I really like Ajax.InPlaceEditor from script.aculo.us. But it doesn’t quite do what I need. Nonetheless, bending it to my will ought to be fairly simple if I can just override a method or two.

This involved getting very familiar with Prototype’s Class.create and Object.extend.

After spending a while looking at the source for those two, my big book of JavaScript, and google, I was still flummoxed. Until I scrolled down a bit in controls.js (where Ajax.InPlaceEditor) lives. I saw this example of inheritance:

  Ajax.InPlaceCollectionEditor = Class.create();
  Object.extend(Ajax.InPlaceCollectionEditor.prototype, Ajax.InPlaceEditor.prototype);
  Object.extend(Ajax.InPlaceCollectionEditor.prototype, { ... });

That is:

  1. Create a new class (or constructor function to be accurate).
  2. Copy all the template functions from the source class into the destination class.
  3. Start adding our own functions into the class.
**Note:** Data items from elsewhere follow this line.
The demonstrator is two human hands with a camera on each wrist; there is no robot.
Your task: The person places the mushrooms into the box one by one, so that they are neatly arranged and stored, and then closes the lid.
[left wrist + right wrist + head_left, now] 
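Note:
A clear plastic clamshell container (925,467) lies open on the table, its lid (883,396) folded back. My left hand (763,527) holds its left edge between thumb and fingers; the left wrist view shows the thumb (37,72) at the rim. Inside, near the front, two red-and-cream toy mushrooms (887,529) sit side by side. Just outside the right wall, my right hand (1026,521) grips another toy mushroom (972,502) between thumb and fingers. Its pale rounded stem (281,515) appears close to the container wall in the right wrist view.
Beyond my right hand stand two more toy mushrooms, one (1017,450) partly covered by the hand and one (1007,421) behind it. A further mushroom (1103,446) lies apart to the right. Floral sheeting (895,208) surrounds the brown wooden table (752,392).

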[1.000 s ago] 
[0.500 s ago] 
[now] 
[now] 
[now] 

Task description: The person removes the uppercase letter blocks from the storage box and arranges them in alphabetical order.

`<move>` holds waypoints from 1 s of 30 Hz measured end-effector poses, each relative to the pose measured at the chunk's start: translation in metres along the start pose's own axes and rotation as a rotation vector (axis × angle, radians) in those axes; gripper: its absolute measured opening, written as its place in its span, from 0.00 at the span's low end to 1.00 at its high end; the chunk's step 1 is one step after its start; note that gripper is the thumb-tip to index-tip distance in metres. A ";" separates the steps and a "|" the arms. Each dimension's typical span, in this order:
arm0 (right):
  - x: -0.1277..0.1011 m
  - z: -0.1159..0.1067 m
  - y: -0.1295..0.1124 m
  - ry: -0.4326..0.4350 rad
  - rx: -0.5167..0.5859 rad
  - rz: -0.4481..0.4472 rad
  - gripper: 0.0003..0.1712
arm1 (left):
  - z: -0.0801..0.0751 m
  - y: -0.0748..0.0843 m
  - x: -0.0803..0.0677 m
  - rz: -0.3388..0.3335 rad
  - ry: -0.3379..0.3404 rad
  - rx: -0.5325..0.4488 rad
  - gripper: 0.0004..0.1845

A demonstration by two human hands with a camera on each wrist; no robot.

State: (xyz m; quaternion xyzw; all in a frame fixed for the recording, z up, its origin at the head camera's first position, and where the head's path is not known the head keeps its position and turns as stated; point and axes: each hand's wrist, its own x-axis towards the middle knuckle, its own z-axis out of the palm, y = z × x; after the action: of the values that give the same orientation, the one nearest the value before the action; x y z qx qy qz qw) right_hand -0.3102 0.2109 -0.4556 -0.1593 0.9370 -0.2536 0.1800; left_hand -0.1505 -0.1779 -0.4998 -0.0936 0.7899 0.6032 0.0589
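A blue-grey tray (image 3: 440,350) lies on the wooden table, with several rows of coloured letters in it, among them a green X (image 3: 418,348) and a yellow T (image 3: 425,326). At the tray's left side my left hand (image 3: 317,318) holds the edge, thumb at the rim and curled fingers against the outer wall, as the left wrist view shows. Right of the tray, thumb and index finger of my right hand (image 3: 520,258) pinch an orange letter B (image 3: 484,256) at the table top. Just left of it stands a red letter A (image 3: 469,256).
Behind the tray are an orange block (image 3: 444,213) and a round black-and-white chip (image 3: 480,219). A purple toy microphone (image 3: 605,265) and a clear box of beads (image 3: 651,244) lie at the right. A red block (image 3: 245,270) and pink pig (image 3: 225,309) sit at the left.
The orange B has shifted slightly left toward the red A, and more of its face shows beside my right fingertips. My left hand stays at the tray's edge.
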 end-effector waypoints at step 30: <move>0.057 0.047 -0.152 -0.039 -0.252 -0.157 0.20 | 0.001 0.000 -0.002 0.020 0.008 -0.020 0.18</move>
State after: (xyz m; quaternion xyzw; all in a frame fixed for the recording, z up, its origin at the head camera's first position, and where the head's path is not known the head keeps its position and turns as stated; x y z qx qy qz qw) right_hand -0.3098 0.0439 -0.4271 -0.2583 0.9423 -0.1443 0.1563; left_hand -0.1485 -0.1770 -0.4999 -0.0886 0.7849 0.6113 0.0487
This is a good start! But there’s a tricky problem that I need to overcome: I wanted to override the constructor and run some code after the base class constructor. There’s no easy way to do this, because there is no link between the new class and the inherited one after you have called Object.extend(). So, you just have to be very explicit about exactly what you want to do. This is what I ended up with:

  var MyInPlaceEditor = Class.create();
  Object.extend(MyInPlaceEditor.prototype, Ajax.InPlaceEditor.prototype)
  Object.extend(MyInPlaceEditor.prototype, {
      initialize: function(element, url, options) {
          Ajax.InPlaceEditor.prototype.initialize.apply(this, arguments);
          // Don't respond to events on the main element of interest.
          // Only listen to events on the externalControl.
          Event.stopObserving(this.element, 'click', this.onclickListener);
          Event.stopObserving(this.element, 'mouseover', this.mouseoverListener);
          Event.stopObserving(this.element, 'mouseout', this.mouseoutListener);
      }
  });

It’s that line at the start of initialize() that’s the interesting one. It grabs the initialize() from Ajax.InPlaceEditor, and then uses apply() to call it using the new MyInPlaceEditor object as this. So it gets treated like it’s part of MyInPlaceEditor, even though it’s really defined in Ajax.InPlaceEditor.

So now I’m in a position to start overriding the other bits that I care about.